South Padre: October 2011

South Padre: October 2011
Eric Onishi was able to scratch this species off his bucket list with 32 1/2 inch trophy.

October is known to bring lots of changes to the fishing patterns here in the Lower Laguna Madre. Having said that, much of the change we are accustomed to seeing in October actually begins in the rainy month of September. As of the 7th of September we have yet to receive the first drop of rain and there is none in the extended forecast. How this will affect our fall fishing is anybody's guess.

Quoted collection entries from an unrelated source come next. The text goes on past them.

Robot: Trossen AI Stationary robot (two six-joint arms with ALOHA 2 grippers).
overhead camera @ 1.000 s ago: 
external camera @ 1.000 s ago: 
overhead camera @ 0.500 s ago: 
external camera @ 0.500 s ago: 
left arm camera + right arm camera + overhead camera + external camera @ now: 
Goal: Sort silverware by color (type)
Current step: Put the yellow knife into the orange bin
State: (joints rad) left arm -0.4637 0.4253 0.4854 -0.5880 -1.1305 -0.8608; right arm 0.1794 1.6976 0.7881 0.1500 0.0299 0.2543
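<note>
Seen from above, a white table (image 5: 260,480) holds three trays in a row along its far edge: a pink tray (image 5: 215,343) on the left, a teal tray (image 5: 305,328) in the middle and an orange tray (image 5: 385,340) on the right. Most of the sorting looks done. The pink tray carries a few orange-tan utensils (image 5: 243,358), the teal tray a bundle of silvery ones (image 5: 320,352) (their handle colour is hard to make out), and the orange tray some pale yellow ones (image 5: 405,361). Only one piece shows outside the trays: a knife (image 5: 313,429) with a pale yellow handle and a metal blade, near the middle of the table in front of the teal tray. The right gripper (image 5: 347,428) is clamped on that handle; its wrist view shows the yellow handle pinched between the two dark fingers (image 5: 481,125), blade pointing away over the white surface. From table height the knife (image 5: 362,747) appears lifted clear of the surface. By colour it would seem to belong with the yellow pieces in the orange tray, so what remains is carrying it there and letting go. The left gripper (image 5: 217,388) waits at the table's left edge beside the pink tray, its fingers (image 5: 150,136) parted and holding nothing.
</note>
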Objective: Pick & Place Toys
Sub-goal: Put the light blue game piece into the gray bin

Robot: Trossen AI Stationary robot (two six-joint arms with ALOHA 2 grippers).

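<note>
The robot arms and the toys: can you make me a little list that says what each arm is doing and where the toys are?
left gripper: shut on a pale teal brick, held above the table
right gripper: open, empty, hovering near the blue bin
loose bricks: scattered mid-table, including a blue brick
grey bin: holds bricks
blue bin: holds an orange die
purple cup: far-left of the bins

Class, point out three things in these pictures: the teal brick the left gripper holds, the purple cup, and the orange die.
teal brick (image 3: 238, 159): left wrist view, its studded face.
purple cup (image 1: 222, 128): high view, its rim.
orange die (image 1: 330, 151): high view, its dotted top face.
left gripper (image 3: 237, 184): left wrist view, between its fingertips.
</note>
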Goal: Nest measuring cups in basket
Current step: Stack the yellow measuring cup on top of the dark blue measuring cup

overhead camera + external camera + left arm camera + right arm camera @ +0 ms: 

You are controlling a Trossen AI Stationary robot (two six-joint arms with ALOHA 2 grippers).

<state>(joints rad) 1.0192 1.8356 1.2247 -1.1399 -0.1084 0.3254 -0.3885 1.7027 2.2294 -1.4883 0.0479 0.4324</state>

One thing is certain: rain or no rain, that scorching summer sun and unbearable heat will be all but gone when October rolls around. I am looking forward to cooler mornings with beautiful sunrises and pleasant temperatures through the evening hours. During the hot weather we had some unusual experiences with sharks as we waded in deeper water. Looking over our shoulders for the next shark to pop up while trying to avoid stringrays added excitement to our trips; two more things I will not miss.

Our fishing as of lately has been a hit or a miss, especially if your trip included a tight timeline. I mainly attribute the miss to our early morning slack tides. There have been many days when we started with little or no tidal movement the incoming tides occurring in the wee hours, way before sunrise. To overcome this we have been running further away from the Brazos Santiago Pass for a better chance of catching a moving tide during the day. I have come to estimate from my personal observations that the difference from predicted tides of Port Isabel to the predicted tides of the Arroyo Colorado is between four to six hours depending on your location and how strong the tide is moving on that particular day. The mornings when we have experienced favorable pre -sunrise tide movement, our choice has been to make runs further away from the Pass to catch a moving tide further up the bay while we still can. Another strategy that has been working for us on tough days is waiting on the tide to fall out later in the day. Countless times we have fished where we know fish are present but perhaps not willing to bite in the early morning hours. In those cases we go looking for more productive areas only to return later to the same general area but perhaps slightly deeper as the tide begins to move out and bring the fish to us. Moves like these have changed many of our trips from slow to productive days on the water.

We continue to throw small topwaters rigged with Gamakatsu single live-bait hooks, but presently the most productive baits have been ball tail shad Kelley Wigglers in dark colors. Because of warmer temperatures the fish have not been staging up shallow very long. As a matter of fact, our most productive depth has been right around waist deep throwing tails on 1/8 oz Kelley Wiggler jig heads bumped slowly on the bottom. Time-wise our most productive hours of catching have been right around noon and into the evening hours when the outgoing tide has been at its maximum speed. Greater numbers of redfish continue to be caught near the Arroyo Colorado when compared to areas down south to Port Isabel. Trout are being caught in good numbers from Port Isabel to Port Mansfield, and if these past few incredible months are any indication of the size and number of trout we will see this winter, the outcome promises to be a blast. As the air and water temperatures drop, look for fish to remain in the shallows a lot longer than they have been so don't give up to early on the shallows.

In closing I would like to say that we had a very good spring/summer snook run. My logbook says we caught more this summer than in 2010 which proves that February's freeze had no ill-effect on the fishery. I had many clients make lifetime best catches but none made me personally happier than serviceman Eric Onishi who was on a bucket list trip, just home from Afghanistan. Eric plugged away with great determination and when his bucket list fish finally crashed his lure it put on quite a show, jumping and thrashing, trying every trick to shake loose.

I'm very grateful to be a part of something that started when he was stationed overseas, flipping the pages of Texas Saltwater Fishing Magazine, dreaming of one day catching a linesider. Congratulations Eric, and many thanks to you and all the brave servicemen that sacrifice to help protect our country.